- **Required action**
Count how many lines of the data include the string "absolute", then say that number and stop.

##############################

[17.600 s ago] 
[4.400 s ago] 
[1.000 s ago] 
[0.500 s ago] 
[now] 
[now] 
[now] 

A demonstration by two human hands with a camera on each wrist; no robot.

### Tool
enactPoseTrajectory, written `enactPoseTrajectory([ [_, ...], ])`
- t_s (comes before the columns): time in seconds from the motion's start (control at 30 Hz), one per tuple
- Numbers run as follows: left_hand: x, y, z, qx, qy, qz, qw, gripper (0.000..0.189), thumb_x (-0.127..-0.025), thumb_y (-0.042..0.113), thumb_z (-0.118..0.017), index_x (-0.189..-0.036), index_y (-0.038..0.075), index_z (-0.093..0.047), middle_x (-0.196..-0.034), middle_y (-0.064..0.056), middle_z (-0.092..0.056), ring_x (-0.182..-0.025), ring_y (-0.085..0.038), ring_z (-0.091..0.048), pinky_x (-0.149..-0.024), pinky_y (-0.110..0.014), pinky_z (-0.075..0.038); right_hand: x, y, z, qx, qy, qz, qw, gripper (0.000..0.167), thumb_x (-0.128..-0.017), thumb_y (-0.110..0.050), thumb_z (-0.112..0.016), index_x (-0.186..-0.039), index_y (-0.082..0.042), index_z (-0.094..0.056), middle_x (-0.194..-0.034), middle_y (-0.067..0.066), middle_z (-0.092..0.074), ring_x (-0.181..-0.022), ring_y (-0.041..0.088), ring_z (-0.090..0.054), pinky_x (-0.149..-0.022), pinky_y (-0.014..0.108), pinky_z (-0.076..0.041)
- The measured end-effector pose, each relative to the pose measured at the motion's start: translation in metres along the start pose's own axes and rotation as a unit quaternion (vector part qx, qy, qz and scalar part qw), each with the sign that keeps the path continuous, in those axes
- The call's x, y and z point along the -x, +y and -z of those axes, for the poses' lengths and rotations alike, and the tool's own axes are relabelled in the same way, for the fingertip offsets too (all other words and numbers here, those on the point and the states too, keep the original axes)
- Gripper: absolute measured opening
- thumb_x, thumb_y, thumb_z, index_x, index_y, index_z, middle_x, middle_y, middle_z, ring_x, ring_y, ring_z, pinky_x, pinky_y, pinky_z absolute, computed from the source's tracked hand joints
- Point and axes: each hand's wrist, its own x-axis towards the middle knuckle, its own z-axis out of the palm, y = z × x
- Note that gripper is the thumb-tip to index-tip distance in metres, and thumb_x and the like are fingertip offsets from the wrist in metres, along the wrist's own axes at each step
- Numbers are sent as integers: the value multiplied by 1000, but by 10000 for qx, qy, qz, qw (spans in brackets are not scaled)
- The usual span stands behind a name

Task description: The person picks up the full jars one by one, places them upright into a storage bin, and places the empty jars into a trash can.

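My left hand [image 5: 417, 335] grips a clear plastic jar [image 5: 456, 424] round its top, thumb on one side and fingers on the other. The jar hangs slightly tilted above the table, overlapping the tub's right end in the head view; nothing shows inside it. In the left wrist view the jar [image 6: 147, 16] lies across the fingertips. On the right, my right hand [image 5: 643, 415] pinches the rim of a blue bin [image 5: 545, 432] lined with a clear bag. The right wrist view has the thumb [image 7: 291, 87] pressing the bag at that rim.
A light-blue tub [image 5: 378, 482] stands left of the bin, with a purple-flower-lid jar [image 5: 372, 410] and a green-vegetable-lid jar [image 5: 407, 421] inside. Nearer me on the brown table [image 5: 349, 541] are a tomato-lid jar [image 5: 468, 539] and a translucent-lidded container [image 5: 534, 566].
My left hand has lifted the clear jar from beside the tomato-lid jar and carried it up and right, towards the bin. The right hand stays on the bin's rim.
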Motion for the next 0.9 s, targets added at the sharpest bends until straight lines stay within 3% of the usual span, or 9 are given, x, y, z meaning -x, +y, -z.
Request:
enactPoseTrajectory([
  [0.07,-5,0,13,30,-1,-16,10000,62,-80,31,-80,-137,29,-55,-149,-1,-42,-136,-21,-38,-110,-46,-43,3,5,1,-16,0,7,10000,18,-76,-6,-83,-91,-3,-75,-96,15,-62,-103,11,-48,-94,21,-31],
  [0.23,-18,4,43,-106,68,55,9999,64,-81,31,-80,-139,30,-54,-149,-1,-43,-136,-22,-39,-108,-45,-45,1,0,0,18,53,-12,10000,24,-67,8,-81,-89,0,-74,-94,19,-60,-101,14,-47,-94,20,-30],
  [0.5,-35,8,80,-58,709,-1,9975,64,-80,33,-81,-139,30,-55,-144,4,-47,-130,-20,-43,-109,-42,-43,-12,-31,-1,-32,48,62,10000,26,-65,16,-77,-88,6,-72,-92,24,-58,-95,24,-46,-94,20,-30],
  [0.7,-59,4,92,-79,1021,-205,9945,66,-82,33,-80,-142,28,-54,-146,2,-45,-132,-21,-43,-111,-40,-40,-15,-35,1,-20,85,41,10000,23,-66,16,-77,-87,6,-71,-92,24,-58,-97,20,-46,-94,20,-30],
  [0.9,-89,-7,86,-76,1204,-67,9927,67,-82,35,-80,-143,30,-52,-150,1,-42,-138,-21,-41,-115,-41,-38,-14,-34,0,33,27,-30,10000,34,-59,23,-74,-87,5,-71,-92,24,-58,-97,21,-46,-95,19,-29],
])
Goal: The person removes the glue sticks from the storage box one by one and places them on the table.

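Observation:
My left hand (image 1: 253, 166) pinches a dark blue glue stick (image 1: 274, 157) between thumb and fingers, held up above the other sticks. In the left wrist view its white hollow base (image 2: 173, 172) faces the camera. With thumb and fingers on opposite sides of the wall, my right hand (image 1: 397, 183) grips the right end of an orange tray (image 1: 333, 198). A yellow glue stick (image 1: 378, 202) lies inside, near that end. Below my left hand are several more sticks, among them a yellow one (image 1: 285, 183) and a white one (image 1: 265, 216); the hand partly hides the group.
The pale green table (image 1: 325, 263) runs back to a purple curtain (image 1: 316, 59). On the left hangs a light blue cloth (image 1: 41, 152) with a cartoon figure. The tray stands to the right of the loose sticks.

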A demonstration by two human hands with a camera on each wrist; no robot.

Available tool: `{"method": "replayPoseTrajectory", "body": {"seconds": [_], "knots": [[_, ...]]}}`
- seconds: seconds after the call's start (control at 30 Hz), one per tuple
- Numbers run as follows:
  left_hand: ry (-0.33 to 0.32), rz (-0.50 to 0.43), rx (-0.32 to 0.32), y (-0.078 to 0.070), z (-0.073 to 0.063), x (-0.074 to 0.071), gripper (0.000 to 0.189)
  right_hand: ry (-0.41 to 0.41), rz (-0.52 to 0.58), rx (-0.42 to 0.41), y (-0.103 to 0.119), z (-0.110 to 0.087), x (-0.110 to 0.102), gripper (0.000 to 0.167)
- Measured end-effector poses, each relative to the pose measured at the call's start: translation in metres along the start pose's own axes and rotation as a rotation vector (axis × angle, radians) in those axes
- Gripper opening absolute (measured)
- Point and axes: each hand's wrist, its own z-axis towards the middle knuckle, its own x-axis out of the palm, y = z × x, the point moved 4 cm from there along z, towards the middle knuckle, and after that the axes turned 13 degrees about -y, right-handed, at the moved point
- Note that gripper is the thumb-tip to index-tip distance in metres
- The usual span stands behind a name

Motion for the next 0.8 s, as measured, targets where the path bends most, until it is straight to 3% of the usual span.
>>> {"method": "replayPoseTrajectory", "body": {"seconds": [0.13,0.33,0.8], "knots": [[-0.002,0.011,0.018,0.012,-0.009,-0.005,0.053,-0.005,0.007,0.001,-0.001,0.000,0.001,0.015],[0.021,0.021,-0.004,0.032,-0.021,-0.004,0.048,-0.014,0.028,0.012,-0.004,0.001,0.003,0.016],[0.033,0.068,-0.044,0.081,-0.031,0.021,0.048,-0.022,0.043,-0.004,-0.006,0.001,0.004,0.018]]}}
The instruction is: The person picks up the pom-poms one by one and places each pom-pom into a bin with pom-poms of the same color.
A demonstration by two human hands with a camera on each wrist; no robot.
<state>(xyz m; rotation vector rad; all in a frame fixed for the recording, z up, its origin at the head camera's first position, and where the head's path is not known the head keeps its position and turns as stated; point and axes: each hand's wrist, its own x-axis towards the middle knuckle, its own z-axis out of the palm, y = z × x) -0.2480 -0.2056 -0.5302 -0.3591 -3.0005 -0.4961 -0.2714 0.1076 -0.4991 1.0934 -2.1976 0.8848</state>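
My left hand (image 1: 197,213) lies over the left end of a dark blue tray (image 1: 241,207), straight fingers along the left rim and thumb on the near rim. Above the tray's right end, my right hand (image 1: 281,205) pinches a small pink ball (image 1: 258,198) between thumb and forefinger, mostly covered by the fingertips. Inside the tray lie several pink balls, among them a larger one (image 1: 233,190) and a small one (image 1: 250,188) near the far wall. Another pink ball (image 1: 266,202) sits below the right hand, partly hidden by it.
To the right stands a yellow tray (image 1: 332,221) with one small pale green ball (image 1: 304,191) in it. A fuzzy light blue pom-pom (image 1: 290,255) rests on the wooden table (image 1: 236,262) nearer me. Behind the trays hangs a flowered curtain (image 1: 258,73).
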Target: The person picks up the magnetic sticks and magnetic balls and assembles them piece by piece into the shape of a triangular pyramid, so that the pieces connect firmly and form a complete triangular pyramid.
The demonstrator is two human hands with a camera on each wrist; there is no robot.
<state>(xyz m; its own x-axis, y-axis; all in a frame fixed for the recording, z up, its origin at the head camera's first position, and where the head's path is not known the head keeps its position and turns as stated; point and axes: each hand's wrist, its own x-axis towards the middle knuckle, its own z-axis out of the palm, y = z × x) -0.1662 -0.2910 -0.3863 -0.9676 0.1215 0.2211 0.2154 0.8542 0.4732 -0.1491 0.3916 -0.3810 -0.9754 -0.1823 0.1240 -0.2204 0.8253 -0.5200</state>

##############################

- **Output of the task**
3